Each line of the listing that includes the string "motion" needs to be located and copied.

──────── GIVEN INFORMATION

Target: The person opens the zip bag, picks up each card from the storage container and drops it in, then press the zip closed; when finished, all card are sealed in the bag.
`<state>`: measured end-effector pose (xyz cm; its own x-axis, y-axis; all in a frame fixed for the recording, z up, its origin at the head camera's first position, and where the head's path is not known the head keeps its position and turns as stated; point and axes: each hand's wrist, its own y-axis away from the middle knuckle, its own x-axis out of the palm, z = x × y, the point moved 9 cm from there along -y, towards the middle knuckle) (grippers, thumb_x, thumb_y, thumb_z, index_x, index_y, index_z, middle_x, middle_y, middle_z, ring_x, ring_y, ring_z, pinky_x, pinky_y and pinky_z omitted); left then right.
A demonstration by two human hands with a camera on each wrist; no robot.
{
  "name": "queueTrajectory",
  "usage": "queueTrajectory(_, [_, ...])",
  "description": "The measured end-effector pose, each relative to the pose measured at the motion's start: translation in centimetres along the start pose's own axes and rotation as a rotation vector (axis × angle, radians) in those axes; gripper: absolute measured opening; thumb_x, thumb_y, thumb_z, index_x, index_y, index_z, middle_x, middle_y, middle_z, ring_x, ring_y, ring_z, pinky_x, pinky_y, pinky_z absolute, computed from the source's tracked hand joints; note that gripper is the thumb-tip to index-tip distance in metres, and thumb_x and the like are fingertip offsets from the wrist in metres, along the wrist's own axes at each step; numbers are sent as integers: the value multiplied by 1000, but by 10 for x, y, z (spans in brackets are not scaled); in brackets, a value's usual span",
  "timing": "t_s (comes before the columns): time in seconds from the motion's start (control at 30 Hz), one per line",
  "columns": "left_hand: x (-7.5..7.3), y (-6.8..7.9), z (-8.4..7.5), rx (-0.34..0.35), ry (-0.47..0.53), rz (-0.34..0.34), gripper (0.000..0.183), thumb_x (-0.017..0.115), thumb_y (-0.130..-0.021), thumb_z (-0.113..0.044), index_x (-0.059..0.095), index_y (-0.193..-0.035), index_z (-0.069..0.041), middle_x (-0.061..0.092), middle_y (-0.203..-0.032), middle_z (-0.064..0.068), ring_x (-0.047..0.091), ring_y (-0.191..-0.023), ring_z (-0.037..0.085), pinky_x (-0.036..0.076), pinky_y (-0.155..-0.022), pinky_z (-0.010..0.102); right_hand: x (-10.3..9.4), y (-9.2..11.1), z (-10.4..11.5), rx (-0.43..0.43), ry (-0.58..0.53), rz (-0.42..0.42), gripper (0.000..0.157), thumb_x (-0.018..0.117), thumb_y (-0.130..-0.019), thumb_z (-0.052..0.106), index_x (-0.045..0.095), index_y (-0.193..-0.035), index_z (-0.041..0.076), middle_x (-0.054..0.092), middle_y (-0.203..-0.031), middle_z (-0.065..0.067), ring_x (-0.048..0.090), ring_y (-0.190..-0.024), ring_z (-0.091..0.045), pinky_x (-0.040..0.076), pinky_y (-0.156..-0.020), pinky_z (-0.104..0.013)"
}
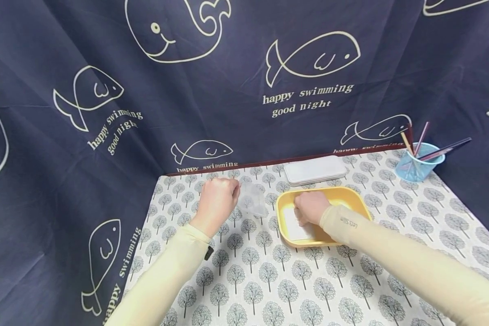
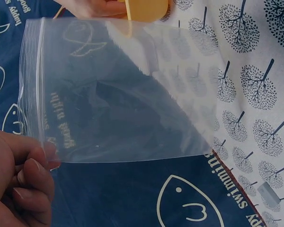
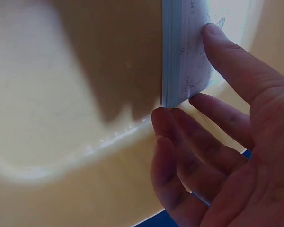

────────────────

### EXPECTED ANSWER
  "description": "The measured end-effector pose, each relative to the pose measured at the motion's start: translation in centimetres along the start pose's own axes and rotation as a rotation vector (axis × angle, radians) in those axes; gripper: absolute measured opening; thumb_x, thumb_y, thumb_z, index_x, index_y, index_z, middle_x, middle_y, middle_z, ring_x, ring_y, ring_z, pinky_x, pinky_y, pinky_z absolute, computed from the source's tracked hand joints; note that gripper is the thumb-tip to index-tip distance in metres, and thumb_x and the like are fingertip offsets from the wrist in metres, along the wrist's own axes at each step; numbers are sent as integers: the value multiplied by 1000, but by 10 for x, y, z (spans in brackets are not scaled); in brackets, a value's usual span",
  "timing": "t_s (comes before the columns): time in seconds from the motion's start (control at 30 Hz), one per line",

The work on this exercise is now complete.